Ses doigts caressent mes cheveux, ses yeux gris me racontent que l'amour est le seul immortel de l'histoire, et qu'il y aura toujours, partout, des corps et des âmes pour le transmettre.

Quand je me réveille, il fait grand jour. Grand soleil. C'est la lumière de mon monde. Je suis à plat ventre en travers de mon lit, et je suis nu. Je dors jamais nu. Alors, la question se pose, inévitablement : mon ange est-il venu ou c'était qu'un rêve ? Il est venu. La question doit plus se poser. D'une façon ou d'une autre, il était là. Je suis encore différent, dans ma tête et dans mon corps.
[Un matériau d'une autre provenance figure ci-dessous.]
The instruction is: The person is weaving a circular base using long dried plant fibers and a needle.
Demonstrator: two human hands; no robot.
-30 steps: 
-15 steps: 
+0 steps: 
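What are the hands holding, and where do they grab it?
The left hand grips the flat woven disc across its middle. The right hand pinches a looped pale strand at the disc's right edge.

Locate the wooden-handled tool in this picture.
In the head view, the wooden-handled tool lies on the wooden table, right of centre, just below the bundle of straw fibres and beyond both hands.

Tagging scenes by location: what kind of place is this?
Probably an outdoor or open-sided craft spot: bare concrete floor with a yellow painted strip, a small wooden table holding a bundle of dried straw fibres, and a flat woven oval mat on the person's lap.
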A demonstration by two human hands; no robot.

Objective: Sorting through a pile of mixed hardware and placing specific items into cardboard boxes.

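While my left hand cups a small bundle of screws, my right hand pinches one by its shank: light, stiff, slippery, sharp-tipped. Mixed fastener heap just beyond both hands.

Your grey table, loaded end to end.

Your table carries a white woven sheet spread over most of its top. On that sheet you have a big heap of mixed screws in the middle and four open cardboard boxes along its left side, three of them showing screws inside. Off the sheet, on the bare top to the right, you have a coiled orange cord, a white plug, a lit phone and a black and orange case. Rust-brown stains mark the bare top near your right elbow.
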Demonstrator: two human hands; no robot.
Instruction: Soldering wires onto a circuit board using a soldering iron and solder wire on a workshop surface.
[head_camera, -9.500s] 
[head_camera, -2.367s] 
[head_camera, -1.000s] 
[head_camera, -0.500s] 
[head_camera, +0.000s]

Je me redresse pour regarder l'heure sur mon réveil. Je sursaute. Y'a un pendentif inconnu sur la table de chevet. Je le prends dans la main. Il représente un ange, aux ailes déployées, au bout d'une chaîne d'argent. Je suis émerveillé. Les traits, le corps de l'ange sont tellement bien travaillés ! Le bijou est tout chaud, il irradie tout seul. Je peux plus douter. Armel me l'a laissé, parce qu'il voulait me signifier que c'était pas un rêve, qu'on l'a fait.

J'ai besoin de sortir, de voir le monde, de le sentir. Armel est quelque part, et il m'observe. Je me douche, je m'habille, et je mets le pendentif. Un petit frisson de plaisir me parcourt, quand l'ange chauffe ma peau. Dehors, il fait bon, et le soleil, il caresse mes bras nus.

Je vais jusqu'au petit cimetière. Ce sera plus un endroit pour oublier, mais l'inverse. C'est l'endroit où tout a commencé. Je le sais.

Je me dis que je suis prêt à rechercher l'amour, à en donner. À l'éprouver, le faire éprouver. Je veux que d'autres vivent un peu de ce que j'ai vécu. Armel et moi, ce sera jamais fini, même si je le revois pas dans cette vie. Y'a une certitude en moi, qui me souffle qu'un jour, on sera réunis, lui et moi.

Mais en attendant, je veux aimer. Il est inconcevable de s'en passer. J'aurai un autre copain, très vite.

Les rayons dorés traversent soudain mon petit espace protégé. Et un sourire, que seul Armel verra, naît sur mon visage. Je touche l'ange posé sur ma poitrine. Je pense à la boîte ronde au fond de mon sac. Une boîte de bonbons, au citron et à la fraise.